Há autores, até mesmo de elevado conceito, que chegam a dizer que a alteração aqui prevista diz respeito ao nome de família e não ao prenome, posto que este está regulado pelo art. 58 da mesma disposição legal.
Salvo melhor juízo, tal interpretação choca-se completamente com o próprio texto do artigo que diz peremptoriamente “... desde que não prejudique os apelidos de família”. O que é apelido de família? Claro que á o mesmo nome de família ou sobrenome.
Na verdade, o que o legislador quis não foi outra coisa senão permitir a mudança do prenome. Não usou a palavra prenome, porque uma vez afastado o apelido de família de qualquer retificação somente poderia falar do nome, do nome que identifica o indivíduo como pessoa, ou mesmo porque entendeu correto fazer menção ao nome como um todo e excluir de qualquer modificação a sua parte final, o nome de família.

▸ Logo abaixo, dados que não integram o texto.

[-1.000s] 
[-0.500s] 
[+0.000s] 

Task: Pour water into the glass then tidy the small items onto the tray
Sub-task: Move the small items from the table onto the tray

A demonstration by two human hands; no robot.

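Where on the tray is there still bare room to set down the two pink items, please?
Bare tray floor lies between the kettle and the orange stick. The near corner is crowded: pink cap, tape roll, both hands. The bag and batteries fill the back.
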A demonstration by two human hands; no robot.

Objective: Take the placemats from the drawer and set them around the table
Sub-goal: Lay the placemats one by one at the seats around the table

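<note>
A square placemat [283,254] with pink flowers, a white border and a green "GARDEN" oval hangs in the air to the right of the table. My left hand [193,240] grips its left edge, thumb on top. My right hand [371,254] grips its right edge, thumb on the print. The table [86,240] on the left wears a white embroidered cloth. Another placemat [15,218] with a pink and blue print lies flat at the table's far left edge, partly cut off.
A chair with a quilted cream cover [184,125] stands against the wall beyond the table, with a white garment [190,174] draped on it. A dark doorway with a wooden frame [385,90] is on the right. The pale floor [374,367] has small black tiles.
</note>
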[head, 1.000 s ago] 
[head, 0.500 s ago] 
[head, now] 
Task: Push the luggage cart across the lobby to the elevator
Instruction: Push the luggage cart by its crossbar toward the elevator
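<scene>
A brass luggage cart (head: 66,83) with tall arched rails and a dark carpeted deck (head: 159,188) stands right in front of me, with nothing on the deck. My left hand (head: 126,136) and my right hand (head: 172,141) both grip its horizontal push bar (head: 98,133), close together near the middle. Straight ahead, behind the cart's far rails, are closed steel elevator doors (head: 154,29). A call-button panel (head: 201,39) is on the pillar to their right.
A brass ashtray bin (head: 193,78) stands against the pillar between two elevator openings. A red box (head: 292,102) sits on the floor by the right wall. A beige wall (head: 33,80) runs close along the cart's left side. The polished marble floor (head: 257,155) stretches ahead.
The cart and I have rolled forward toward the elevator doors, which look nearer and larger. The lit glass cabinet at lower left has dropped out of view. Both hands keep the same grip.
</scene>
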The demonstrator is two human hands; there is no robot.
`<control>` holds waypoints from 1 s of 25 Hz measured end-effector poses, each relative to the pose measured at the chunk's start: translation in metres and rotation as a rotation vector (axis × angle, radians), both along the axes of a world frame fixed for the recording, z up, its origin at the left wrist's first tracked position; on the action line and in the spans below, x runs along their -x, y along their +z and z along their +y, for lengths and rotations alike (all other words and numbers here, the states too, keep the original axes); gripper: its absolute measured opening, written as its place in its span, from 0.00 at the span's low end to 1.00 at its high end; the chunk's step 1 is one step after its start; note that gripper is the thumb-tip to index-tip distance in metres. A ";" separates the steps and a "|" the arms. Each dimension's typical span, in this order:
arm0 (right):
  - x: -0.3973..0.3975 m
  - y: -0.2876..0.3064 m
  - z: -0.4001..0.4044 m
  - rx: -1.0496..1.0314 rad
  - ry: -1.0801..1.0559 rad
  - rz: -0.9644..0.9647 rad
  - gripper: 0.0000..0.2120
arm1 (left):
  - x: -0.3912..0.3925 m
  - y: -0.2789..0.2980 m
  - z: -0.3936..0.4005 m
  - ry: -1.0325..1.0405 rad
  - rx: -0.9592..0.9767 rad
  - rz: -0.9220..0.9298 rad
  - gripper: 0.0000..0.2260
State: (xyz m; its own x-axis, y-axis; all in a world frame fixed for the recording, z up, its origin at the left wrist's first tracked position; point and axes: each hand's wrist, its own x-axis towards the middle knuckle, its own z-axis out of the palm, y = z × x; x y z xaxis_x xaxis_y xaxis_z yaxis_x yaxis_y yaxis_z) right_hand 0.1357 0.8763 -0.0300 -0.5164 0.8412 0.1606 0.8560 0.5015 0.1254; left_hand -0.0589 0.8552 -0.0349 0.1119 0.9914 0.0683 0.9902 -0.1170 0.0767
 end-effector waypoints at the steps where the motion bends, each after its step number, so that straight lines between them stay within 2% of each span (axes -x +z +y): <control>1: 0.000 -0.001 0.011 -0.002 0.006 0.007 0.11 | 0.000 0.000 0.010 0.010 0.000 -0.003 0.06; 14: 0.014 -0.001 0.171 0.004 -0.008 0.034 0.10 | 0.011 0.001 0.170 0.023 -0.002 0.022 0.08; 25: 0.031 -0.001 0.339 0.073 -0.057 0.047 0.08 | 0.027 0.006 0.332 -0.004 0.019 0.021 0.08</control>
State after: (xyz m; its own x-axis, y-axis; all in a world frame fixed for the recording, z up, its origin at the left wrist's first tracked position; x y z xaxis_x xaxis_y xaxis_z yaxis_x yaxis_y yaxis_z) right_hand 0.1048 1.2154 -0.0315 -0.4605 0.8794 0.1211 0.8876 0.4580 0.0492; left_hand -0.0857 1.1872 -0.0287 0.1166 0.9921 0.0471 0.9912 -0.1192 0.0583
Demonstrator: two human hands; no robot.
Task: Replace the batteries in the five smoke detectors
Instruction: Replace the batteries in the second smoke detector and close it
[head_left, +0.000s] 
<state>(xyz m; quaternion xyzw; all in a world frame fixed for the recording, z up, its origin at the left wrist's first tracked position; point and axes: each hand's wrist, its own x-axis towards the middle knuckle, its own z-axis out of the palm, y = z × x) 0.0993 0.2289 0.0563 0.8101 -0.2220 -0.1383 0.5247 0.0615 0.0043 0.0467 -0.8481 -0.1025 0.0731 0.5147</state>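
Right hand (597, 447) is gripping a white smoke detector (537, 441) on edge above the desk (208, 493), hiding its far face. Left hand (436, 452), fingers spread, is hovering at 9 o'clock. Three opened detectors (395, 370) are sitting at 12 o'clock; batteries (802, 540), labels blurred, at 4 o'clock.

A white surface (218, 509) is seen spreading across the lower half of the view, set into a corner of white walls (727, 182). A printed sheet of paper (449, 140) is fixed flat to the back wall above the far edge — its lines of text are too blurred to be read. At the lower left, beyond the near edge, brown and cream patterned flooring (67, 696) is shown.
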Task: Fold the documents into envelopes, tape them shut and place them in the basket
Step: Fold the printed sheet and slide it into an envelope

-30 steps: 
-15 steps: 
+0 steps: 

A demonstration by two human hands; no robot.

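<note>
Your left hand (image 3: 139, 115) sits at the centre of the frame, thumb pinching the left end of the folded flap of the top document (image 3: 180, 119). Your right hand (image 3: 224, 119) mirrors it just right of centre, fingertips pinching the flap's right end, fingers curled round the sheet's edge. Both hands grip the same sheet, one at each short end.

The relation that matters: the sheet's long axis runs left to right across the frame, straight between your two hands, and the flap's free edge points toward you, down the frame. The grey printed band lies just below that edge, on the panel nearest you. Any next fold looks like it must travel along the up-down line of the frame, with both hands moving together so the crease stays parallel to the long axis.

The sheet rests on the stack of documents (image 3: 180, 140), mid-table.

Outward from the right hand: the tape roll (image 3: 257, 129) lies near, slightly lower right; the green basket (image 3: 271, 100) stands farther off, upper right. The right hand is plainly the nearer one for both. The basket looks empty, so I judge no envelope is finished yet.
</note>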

Ante o exposto, se a própria lei ressalvou que o apelido de família é intocável, o que resta para ser alterado, modificado, substituído ou mudado? É curial, o próprio prenome. Porquanto, retirando-se de um nome completo o nome de família, nada mais resta a não ser ele mesmo, o prenome, que isolado é também nome.
Ademais, quis o legislador que o indivíduo ao completar a maioridade, isto é, dentro daquele intervalo dos 21 aos 22 anos, escolhesse para si um nome que lhe parecesse mais ajustado à sua personalidade, ao gosto.
O nome de família ou apelido de família é que não pode ser negado, retificado, porque assim estaria o titular negando as suas origens, e isto constitui crime de falsidade ideológica.
Conforme verificamos, a personalidade, a capacidade e os direitos de família, além do nome, estão sujeitos à lei do domicílio.
Tudo isto é muito importante, porque o conceito das instituições quase sempre muda de país a país.
A personalidade, nos termos do direito brasileiro, Clóvis, com aquele poder de síntese que lhe era peculiar, assim a definiu: “É a aptidão reconhecida pela ordem jurídica a alguém para exercer direitos e contrair obrigações.”
A personalidade jurídica, nos moldes estipulados pelo nosso Código Civil, começa do nascimento da pessoa com vida. Contudo, esta não á a orientação dada pelas legislações européias, porquanto para a maioria dos países do velho continente a personalidade começa com o nascimento de alguém com vida e com forma humana. Isto significa dizer que, sem forma humana, não há pessoa.
Já a capacidade jurídica, também seguindo a primeira definição de Clóvis sobre personalidade, nada mais é senão a aptidão que a ordem jurídica concede a alguém para exercer direitos e contrair obrigações, por si só.
Evidencia-se assim o seguinte: quando a pessoa tem apenas personalidade jurídica, se for menor de 16 anos, ou por enfermidade ou deficiência mental, não tem o necessário discernimento, ou não pode expressar sua vontade, ainda que por causa transitória, será representada em juízo; enquanto isto, os maiores de 16 e menores de 18 anos, os com desenvolvimento mental incompleto, os pródigos, os alcoólatras e toxicômanos, são assistidos.
Diante disto, todos os maiores de 18 anos, e em completo gozo de suas faculdades mentais têm capacidade, agem por si só. Daí por diante, não importa a idade que a pessoa venha a ter. Até mesmo aos 90 (noventa) anos, se está com a sua mente sadia, sabendo dizer o que quer e o que não quer, não perderá a capacidade.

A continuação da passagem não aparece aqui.